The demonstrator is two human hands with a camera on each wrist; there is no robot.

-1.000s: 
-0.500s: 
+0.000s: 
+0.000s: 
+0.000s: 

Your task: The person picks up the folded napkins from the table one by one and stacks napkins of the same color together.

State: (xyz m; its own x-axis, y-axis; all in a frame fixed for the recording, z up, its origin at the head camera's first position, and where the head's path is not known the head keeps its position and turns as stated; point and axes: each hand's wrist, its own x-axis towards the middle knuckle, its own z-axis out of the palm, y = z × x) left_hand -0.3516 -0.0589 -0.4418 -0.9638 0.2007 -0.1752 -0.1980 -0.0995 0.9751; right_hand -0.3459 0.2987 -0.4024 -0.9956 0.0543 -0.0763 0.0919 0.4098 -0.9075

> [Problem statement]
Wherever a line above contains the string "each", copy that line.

> [Task solution]
The demonstrator is two human hands with a camera on each wrist; there is no robot.
State: (xyz m; its own x-axis, y-axis; all in a frame fixed for the recording, z up, its origin at the head camera's first position, and where the head's path is not known the head keeps its position and turns as stated; point and axes: each hand's wrist, its own x-axis towards the middle knuckle, its own z-axis out of the palm, y = z × x) left_hand -0.3516 -0.0589 -0.4418 -0.9638 0.2007 -0.1752 -0.1980 -0.0995 0.9751; right_hand -0.3459 0.2987 -0.4024 -0.9956 0.0543 -0.0763 0.0919 0.4098 -0.9075

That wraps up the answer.